GnuHerd is a collection of such macros
with the aim to easily apply them.
GnuHerd is an effort to unify the usage of several tool-chains
Some of GNU Make's Features
Cross Platform Capability
GNU Make has been ported to many platforms,
including OS/2. With a little effort, platform differences can
easily be resolved by encapsulating them in macros.
GnuHerd does that in a uniform manner.
Default Makefile
By default, GNU Make first looks for GNUmakefile
.
This behavior makes it easy to put GNU Make above other Make tools
and either forward to them or gradually take over the
building of the project.
Powerful Macros
GNU Make comes with a set of powerful built-in macros.

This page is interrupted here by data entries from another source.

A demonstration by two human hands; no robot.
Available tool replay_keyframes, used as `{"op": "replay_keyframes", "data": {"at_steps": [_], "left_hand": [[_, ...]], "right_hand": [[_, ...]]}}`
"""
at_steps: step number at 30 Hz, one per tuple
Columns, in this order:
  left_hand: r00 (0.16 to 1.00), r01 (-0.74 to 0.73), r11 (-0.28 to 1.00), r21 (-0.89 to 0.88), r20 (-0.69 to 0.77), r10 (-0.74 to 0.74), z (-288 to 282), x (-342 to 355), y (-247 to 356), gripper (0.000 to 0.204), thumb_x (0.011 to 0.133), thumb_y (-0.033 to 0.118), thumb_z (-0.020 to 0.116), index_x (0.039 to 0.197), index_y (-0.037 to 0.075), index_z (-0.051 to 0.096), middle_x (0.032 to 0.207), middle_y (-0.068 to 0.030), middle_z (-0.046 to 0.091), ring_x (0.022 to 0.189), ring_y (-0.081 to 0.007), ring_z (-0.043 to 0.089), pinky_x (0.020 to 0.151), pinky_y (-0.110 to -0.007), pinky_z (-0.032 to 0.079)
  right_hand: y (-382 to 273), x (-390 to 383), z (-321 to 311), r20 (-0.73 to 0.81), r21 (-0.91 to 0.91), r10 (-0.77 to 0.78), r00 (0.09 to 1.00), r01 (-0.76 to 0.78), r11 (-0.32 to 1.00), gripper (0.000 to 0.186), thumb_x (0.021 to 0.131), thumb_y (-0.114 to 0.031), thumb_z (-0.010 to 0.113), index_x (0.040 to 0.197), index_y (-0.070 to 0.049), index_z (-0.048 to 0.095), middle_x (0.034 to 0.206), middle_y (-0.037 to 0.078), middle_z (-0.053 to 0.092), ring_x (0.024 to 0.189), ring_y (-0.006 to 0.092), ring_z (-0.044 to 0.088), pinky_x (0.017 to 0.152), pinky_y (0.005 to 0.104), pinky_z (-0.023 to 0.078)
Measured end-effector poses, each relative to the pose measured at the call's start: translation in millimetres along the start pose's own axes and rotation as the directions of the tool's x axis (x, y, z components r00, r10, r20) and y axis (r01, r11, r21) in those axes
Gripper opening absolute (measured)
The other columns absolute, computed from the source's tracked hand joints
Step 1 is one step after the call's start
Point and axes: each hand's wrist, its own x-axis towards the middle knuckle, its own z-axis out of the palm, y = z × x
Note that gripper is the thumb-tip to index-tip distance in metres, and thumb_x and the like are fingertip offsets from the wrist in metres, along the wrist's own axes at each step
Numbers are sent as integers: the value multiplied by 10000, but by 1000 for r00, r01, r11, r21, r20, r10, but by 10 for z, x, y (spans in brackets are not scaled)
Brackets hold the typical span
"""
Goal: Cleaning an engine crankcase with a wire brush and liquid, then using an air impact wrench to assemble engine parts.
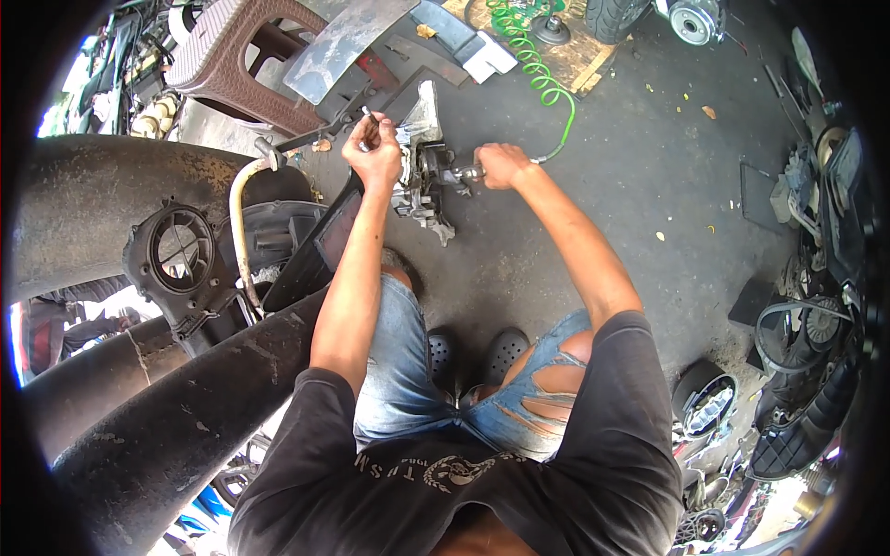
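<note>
A grey metal engine casing (425, 130) stands on the floor in front of me, its lower edge uneven and its top part upright. My right hand (503, 167) is closed around an air tool (466, 173), whose metal nose points left against the casing's right side. From the back of that hand runs a green coiled air hose (554, 96). At the casing's left side, my left hand (374, 156) is closed on a slender metal rod (369, 113) that sticks up past the fingers. The rod's exact kind and its lower end are hidden by the hand.
A brown plastic stool (199, 69) and a flat metal sheet (348, 46) are at the upper left. Thick dark pipes (176, 389) and a round black cover (181, 248) crowd my left. Scattered parts (797, 324) line the right, with a tyre (614, 17) at the top.
</note>
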Motion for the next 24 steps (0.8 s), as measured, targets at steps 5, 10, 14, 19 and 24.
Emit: {"op": "replay_keyframes", "data": {"at_steps": [5,10,14,19,24], "left_hand": [[993,6,973,-231,116,22,-198,234,234,78,890,-53,587,940,-89,636,822,-136,666,718,-183,639,677,-317,535],[900,251,817,-519,435,-1,-702,635,387,463,606,-27,379,1025,-153,529,958,-248,580,886,-337,591,834,-454,498],[861,256,788,-559,503,77,-824,803,537,478,684,134,505,1088,-118,543,1041,-230,572,993,-337,557,911,-458,457],[817,252,782,-570,559,143,-726,930,576,513,712,219,561,1114,-99,563,1045,-241,573,999,-350,552,936,-464,443],[823,260,787,-560,554,123,-601,972,700,520,716,210,560,1103,-137,551,1033,-248,559,997,-354,548,913,-483,452]], "right_hand": [[396,-269,-363,30,97,48,998,-51,994,303,747,-317,781,902,-68,706,944,152,703,901,326,666,779,423,516],[809,-569,-599,71,475,104,992,-126,871,370,733,-307,822,965,-40,714,842,101,707,805,206,639,740,367,488],[788,-707,-691,71,486,156,985,-171,857,399,747,-329,808,993,-31,707,858,119,705,816,209,634,753,369,482],[568,-545,-648,-38,403,130,991,-104,909,433,761,-353,786,1000,-6,690,926,154,702,889,265,660,787,386,494],[426,-429,-688,-64,409,197,978,-154,899,486,752,-385,784,1024,5,683,971,175,695,927,287,658,809,398,500]]}}
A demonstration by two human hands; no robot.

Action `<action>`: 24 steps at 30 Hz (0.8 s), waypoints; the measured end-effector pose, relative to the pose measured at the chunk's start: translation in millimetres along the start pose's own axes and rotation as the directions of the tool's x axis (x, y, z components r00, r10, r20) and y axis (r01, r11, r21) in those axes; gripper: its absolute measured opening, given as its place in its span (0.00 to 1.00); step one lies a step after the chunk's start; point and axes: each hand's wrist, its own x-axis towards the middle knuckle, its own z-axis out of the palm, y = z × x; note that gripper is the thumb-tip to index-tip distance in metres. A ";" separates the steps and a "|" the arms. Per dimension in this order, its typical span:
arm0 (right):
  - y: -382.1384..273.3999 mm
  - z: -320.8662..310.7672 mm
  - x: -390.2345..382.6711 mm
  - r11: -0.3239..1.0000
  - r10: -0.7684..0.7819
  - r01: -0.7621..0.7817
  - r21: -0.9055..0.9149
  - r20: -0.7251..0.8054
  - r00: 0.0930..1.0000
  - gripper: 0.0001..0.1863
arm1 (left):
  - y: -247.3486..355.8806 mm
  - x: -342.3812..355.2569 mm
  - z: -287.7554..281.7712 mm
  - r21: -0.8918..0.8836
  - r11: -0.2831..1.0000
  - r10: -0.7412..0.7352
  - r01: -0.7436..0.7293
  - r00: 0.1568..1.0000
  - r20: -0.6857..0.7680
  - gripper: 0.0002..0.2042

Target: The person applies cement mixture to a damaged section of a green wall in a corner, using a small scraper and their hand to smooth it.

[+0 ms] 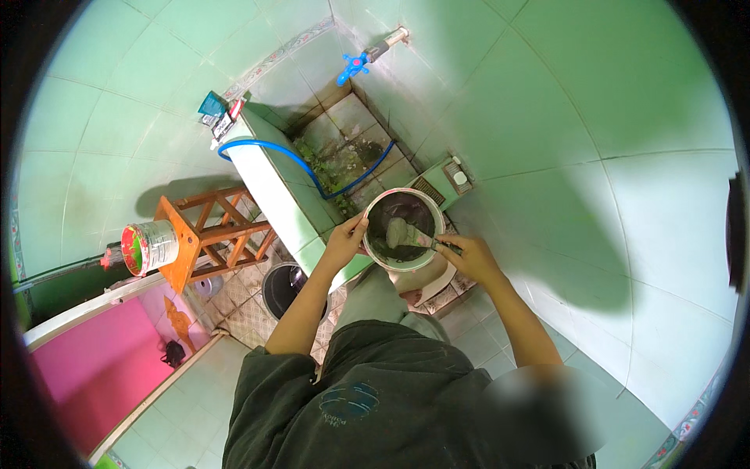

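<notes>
In front of me is a round white bucket [400, 270] with grey, wet-looking paste inside. My left hand [346, 241] grips its left rim, thumb at the edge and fingers around the outside. My right hand [466, 257] is closed around the handle of a trowel [400, 233], reaching in from the right. Its blade is coated with grey paste and sits inside the bucket, so its exact shape is hard to make out.
A tiled basin [269, 184] with a blue hose [285, 152] lies ahead, below a blue-handled tap [355, 66]. Sachets [216, 112] sit on its ledge. At left stand a wooden stool [187, 242], a paint-stained bucket [162, 244] and a black bucket [275, 292] on the floor.
</notes>
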 end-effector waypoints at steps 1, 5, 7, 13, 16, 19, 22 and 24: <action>6.7 -1.6 -5.8 1.000 -0.001 0.001 -0.003 -0.009 1.000 0.20 | 0.6 0.0 0.5 -0.014 1.000 -0.006 0.006 1.000 -0.007 0.24; 17.9 -5.7 -37.3 0.993 -0.019 0.031 0.115 -0.104 0.994 0.20 | 2.8 2.7 -3.0 0.012 0.999 0.040 -0.040 0.999 0.017 0.24; 5.7 -11.3 -52.8 0.983 0.004 0.020 0.181 -0.132 0.991 0.20 | -10.5 8.1 -16.3 0.044 0.999 0.007 -0.008 1.000 0.021 0.24; -39.6 -45.6 -130.8 0.946 0.107 0.004 0.325 -0.321 0.941 0.20 | 34.4 13.7 -21.9 0.396 0.841 0.478 -0.369 0.850 -0.221 0.17; -41.7 -65.5 -180.9 0.933 0.058 0.118 0.339 -0.467 0.882 0.21 | 59.0 27.1 -9.1 0.354 0.818 0.536 -0.454 0.825 -0.180 0.17; -74.0 -90.7 -248.6 0.893 0.070 0.233 0.385 -0.630 0.773 0.21 | 117.5 2.7 43.1 0.259 0.739 0.653 -0.622 0.756 -0.048 0.15; -106.5 -110.4 -301.8 0.953 0.080 0.203 0.226 -0.832 0.548 0.18 | 130.2 29.9 75.2 0.345 0.668 0.656 -0.660 0.740 0.145 0.14; -123.0 -114.2 -354.1 0.943 0.138 0.236 0.233 -0.923 0.359 0.17 | 142.4 8.7 125.9 0.231 0.586 0.718 -0.776 0.630 0.294 0.13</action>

Besides that, custom macros provide a way to extend its functionality.
This is conceptually equivalent to Ant's AntLib capability.
Some extenstions are done for both GnuHerd an AntHive.
Canned Recipes
A recipe describes what actions are required
to build a specific target. Common variables in these actions
are the target type and tool-chain used. By abstracting and separating
these actions from the target, they can be re-used for other targets and
also with other tool-chains. This concept is called canned recipes.
These canned recipes are actually macros.
Target Specific Variables
A target specific variable is local to the target.
They can be used to override global variable assignments.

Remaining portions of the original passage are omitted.